#### ABOUT THIS EXERCISE
Each line below needs to be duplicated without alteration.

#### DATA EXCERPT
# # # # #

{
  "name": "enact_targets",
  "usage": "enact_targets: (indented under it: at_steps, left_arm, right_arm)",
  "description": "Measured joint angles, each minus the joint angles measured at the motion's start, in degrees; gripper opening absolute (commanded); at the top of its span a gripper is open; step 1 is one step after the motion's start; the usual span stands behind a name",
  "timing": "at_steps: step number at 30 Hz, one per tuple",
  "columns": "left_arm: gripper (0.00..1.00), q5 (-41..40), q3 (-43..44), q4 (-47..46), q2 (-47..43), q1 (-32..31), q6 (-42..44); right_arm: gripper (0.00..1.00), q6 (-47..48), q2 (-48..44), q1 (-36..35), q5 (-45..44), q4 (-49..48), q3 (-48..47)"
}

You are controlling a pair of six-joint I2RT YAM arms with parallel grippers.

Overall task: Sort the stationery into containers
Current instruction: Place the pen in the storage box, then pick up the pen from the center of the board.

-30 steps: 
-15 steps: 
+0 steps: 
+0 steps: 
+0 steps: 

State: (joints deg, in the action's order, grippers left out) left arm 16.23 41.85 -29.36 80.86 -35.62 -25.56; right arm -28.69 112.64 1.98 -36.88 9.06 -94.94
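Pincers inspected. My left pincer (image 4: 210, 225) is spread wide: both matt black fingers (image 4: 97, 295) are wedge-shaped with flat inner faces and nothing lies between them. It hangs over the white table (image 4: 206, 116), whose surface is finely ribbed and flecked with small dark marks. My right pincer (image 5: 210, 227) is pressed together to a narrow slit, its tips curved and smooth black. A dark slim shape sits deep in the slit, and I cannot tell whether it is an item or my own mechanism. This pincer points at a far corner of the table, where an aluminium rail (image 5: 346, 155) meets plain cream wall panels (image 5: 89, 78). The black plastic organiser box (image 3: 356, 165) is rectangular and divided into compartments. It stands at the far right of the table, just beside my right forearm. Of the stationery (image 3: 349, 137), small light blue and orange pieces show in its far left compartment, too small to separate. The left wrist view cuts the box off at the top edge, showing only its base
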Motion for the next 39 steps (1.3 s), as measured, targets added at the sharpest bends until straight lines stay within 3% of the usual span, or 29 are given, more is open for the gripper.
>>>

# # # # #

#### RESPONSE
{
  "name": "enact_targets",
  "usage": "enact_targets: (indented under it: at_steps, left_arm, right_arm)",
  "description": "Measured joint angles, each minus the joint angles measured at the motion's start, in degrees; gripper opening absolute (commanded); at the top of its span a gripper is open; step 1 is one step after the motion's start; the usual span stands behind a name",
  "timing": "at_steps: step number at 30 Hz, one per tuple",
  "columns": "left_arm: gripper (0.00..1.00), q5 (-41..40), q3 (-43..44), q4 (-47..46), q2 (-47..43), q1 (-32..31), q6 (-42..44); right_arm: gripper (0.00..1.00), q6 (-47..48), q2 (-48..44), q1 (-36..35), q5 (-45..44), q4 (-49..48), q3 (-48..47)"
}

You are controlling a pair of six-joint I2RT YAM arms with parallel grippers.

Overall task: Sort the stationery into containers
Current instruction: Place the pen in the storage box, then pick up the pen from the center of the board.

-30 steps: 
-15 steps: 
+0 steps: 
+0 steps: 
+0 steps: 

State: (joints deg, in the action's order, grippers left out) left arm 16.23 41.85 -29.36 80.86 -35.62 -25.56; right arm -28.69 112.64 1.98 -36.88 9.06 -94.94
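Pincers inspected. My left pincer (image 4: 210, 225) is spread wide: both matt black fingers (image 4: 97, 295) are wedge-shaped with flat inner faces and nothing lies between them. It hangs over the white table (image 4: 206, 116), whose surface is finely ribbed and flecked with small dark marks. My right pincer (image 5: 210, 227) is pressed together to a narrow slit, its tips curved and smooth black. A dark slim shape sits deep in the slit, and I cannot tell whether it is an item or my own mechanism. This pincer points at a far corner of the table, where an aluminium rail (image 5: 346, 155) meets plain cream wall panels (image 5: 89, 78). The black plastic organiser box (image 3: 356, 165) is rectangular and divided into compartments. It stands at the far right of the table, just beside my right forearm. Of the stationery (image 3: 349, 137), small light blue and orange pieces show in its far left compartment, too small to separate. The left wrist view cuts the box off at the top edge, showing only its base
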Motion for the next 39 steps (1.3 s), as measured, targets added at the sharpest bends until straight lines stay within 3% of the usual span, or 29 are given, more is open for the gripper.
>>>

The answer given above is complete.